2. It’s based on a made-up model for suffering that glosses over a lot of serious difficulties with measuring suffering, and then draws conclusions based on this model.
As an example of the challenges with this kind of thinking, the report concludes that a reduction in egg consumption might be a bad idea because it could cause more animals to be bred as pet food:
Whether you think this is a valid analysis or not, it’s certainly not a foregone conclusion if our intention to shift the food system away from animals.
Furthermore, even if the SARP is true, it may not be the last word in terms of morality. Steven Rouk wrote an interesting critique of the SARP using a framing of moral circle expansion. Basically, the idea is that people often change their diets by eliminating larger animals first for ethical reasons, and that this may be a natural psychological/ethical progression towards a plant-based conclusion.
3. Plant-based alternatives could be helped the most by a meat tax, more than offsetting the SARP.
The SARP argument goes that any meat tax will be based on climate or health impact, and as such, red meat will have a higher tax than chicken and so people will start to eat more chicken. There are some unspoken assumptions built in here that need to be teased out. First, chicken isn’t healthy and it might actually be worse than other meats for things like obesity, so it’s not clear that a nutrition-based policy would favor poultry consumption. Similarly for the environment, there are good arguments for why chicken is not much better for the environment than beef, and in all cases plant-based is better than any type of animal meat. We as animal advocates know these things, so why are we assuming that any meat-tax policy that gets passed will be favorable to chicken when the facts don’t support that conclusion?
But no matter; even if the meat tax is implemented based on climate or health and the highest taxes are levied on cow bodies with lower taxes on chicken bodies, we can still expect that the lowest (probably zero) tax would be on plant-based alternatives. So relatively speaking, the alternative we want is actually bolstered.
It’s important to remember the theory of change that directs us to pursue this policy in the first place: raise the cost of the things we don’t want (animal foods) relative to the cost of the things we do want (plant foods).
This is an example of the problem with focusing too hard on measurable welfare outcomes. We can get so caught up in the fact that an intervention might have a relative welfare impact that we lose sight of the bigger picture. In this case, the meat tax will likely move us towards the outcome that we really want, which is to bolster the relative position of plant based alternatives in the marketplace.
4. There’s so much more to a meat tax than just the direct economic impacts.

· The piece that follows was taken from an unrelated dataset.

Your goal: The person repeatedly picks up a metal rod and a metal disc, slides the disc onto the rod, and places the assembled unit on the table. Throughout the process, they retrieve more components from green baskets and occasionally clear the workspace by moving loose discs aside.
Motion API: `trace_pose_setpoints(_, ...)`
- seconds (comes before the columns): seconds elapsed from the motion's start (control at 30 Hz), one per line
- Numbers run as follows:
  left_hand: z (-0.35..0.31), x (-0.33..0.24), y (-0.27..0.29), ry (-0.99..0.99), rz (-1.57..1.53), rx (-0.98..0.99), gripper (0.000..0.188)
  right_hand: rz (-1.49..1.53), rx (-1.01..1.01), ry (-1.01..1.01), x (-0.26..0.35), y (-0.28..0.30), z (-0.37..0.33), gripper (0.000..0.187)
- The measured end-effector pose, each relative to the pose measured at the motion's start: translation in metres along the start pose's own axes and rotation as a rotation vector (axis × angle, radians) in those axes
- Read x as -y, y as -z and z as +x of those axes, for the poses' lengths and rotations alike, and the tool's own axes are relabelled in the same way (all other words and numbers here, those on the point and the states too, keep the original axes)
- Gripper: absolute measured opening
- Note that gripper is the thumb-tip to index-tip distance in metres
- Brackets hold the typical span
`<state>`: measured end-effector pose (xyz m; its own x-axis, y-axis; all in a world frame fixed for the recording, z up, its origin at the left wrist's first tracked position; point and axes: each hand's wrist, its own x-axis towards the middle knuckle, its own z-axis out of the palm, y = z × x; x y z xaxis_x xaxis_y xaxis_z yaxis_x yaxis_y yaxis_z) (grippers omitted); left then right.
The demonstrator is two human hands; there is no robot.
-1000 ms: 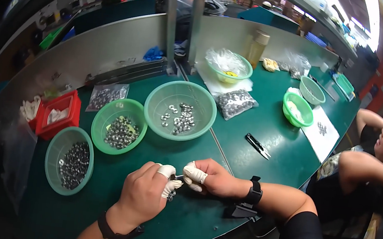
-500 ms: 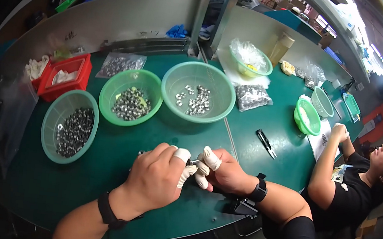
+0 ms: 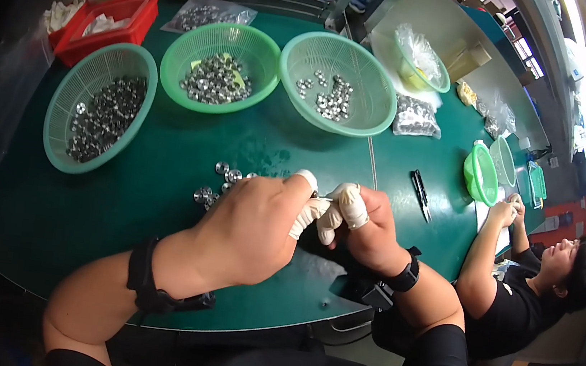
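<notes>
My left hand [image 3: 252,222] and my right hand [image 3: 367,228] meet fingertip to fingertip above the table, white finger cots on both. A dark, small metal part [image 3: 316,195] peeks out between the left fingertips, mostly covered. My right fingers pinch what looks like a thin metal piece [image 3: 326,199], largely hidden by the cots. Beside and partly behind the left hand lie several loose, round metal parts [image 3: 222,168] on the green table [image 3: 114,228].
Farther off stand a basket of dark metal parts [image 3: 89,163], a bright green basket [image 3: 207,107] and a pale green basket [image 3: 335,126], both with shiny parts. Snips [image 3: 421,195] lie right. A red bin [image 3: 118,36] stands far left. A co-worker [image 3: 511,295] sits at right.
The view has tilted down and shifted, so the baskets appear higher. My hands remain together; the thin metal piece between them is more covered. Loose parts beside my left hand now show.
</notes>
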<state>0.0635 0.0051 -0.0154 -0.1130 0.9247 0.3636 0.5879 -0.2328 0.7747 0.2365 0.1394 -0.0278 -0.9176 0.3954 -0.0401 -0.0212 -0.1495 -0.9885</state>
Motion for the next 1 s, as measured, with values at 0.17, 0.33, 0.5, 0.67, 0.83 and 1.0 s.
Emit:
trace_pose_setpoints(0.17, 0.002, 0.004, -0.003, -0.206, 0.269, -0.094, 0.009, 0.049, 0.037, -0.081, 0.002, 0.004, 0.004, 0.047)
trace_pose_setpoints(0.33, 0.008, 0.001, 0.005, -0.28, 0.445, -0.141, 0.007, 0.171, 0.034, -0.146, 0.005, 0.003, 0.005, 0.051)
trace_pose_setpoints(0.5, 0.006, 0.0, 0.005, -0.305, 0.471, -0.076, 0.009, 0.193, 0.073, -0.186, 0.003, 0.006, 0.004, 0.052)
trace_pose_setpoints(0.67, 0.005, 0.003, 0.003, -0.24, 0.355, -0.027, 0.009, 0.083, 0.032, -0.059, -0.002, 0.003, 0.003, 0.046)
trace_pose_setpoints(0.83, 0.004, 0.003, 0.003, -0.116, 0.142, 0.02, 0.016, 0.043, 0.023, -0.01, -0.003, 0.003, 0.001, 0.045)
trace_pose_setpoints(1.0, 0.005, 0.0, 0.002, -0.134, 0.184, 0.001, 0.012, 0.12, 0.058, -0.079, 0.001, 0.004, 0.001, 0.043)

If we allow ourselves to take a break from the direct quantitative effects for a moment and consider the social and cultural outcomes of the policy, we can see that the meat tax can have additional benefits which are difficult to measure but which could be highly impactful:
- A meat tax would signal to the consumer that eating meat has collective negative social externalities. This is so important because it frames the issue as a collective social transformation as opposed to an individual change problem, which is a more effective narrative.
- A meat tax would signal to the consumer that eating meat is unnecessary, like smoking or drinking which also often carry excise taxes as well.
- It is a huge symbolic victory, framing the collective direction of society as moving away from meat.
The Meat Tax – let’s give it more consideration
I think the SARP, while it is worth at least a passing consideration, should definitely not be considered the last word on meat taxes. The meat tax could be an extremely powerful and effective tool, and it is something we’d definitely like to see get more research and examination.